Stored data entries
──────────────────────────────
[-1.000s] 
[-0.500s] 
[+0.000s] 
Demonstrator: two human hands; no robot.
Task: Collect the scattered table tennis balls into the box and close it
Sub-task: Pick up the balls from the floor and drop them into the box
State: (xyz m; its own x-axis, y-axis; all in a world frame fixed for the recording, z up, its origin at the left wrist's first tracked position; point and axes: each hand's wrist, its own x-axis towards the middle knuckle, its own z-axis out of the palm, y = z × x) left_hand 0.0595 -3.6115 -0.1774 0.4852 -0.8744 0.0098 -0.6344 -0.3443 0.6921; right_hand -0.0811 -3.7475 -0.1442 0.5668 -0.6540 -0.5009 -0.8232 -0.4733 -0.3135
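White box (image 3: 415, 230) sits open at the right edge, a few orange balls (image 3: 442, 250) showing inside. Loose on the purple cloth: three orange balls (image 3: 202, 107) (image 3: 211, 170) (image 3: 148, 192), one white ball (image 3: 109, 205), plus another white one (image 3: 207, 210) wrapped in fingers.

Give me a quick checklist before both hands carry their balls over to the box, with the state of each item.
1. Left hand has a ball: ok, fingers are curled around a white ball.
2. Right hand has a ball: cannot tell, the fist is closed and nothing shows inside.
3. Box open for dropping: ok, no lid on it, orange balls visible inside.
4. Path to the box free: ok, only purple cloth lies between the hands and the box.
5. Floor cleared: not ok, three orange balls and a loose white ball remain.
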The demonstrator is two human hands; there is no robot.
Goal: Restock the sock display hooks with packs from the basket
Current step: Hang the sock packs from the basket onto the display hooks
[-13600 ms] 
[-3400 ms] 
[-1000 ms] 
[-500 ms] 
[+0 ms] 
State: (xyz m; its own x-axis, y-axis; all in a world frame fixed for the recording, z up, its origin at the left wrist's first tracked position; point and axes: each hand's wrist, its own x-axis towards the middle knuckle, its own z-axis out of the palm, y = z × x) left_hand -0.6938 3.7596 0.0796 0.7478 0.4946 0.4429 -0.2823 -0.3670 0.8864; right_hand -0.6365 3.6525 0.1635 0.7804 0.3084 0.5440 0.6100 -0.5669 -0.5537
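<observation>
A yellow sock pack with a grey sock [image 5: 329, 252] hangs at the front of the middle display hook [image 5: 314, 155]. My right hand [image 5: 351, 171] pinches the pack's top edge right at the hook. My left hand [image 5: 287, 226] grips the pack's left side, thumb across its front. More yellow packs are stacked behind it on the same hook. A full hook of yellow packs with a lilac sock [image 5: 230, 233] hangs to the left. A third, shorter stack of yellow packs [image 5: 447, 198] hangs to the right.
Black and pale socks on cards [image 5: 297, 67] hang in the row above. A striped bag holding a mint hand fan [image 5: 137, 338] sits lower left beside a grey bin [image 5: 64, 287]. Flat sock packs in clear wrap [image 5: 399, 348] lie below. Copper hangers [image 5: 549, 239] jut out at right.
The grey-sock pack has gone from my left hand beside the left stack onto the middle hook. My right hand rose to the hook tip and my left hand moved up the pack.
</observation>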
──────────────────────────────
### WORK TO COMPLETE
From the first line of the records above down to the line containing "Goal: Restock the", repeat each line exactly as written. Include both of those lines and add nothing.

### SOLVED PROBLEM
[-1.000s] 
[-0.500s] 
[+0.000s] 
Demonstrator: two human hands; no robot.
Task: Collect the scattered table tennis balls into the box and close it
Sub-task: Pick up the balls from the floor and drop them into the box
State: (xyz m; its own x-axis, y-axis; all in a world frame fixed for the recording, z up, its origin at the left wrist's first tracked position; point and axes: each hand's wrist, its own x-axis towards the middle knuckle, its own z-axis out of the palm, y = z × x) left_hand 0.0595 -3.6115 -0.1774 0.4852 -0.8744 0.0098 -0.6344 -0.3443 0.6921; right_hand -0.0811 -3.7475 -0.1442 0.5668 -0.6540 -0.5009 -0.8232 -0.4733 -0.3135
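White box (image 3: 415, 230) sits open at the right edge, a few orange balls (image 3: 442, 250) showing inside. Loose on the purple cloth: three orange balls (image 3: 202, 107) (image 3: 211, 170) (image 3: 148, 192), one white ball (image 3: 109, 205), plus another white one (image 3: 207, 210) wrapped in fingers.

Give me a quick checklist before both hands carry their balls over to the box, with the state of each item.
1. Left hand has a ball: ok, fingers are curled around a white ball.
2. Right hand has a ball: cannot tell, the fist is closed and nothing shows inside.
3. Box open for dropping: ok, no lid on it, orange balls visible inside.
4. Path to the box free: ok, only purple cloth lies between the hands and the box.
5. Floor cleared: not ok, three orange balls and a loose white ball remain.
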The demonstrator is two human hands; there is no robot.
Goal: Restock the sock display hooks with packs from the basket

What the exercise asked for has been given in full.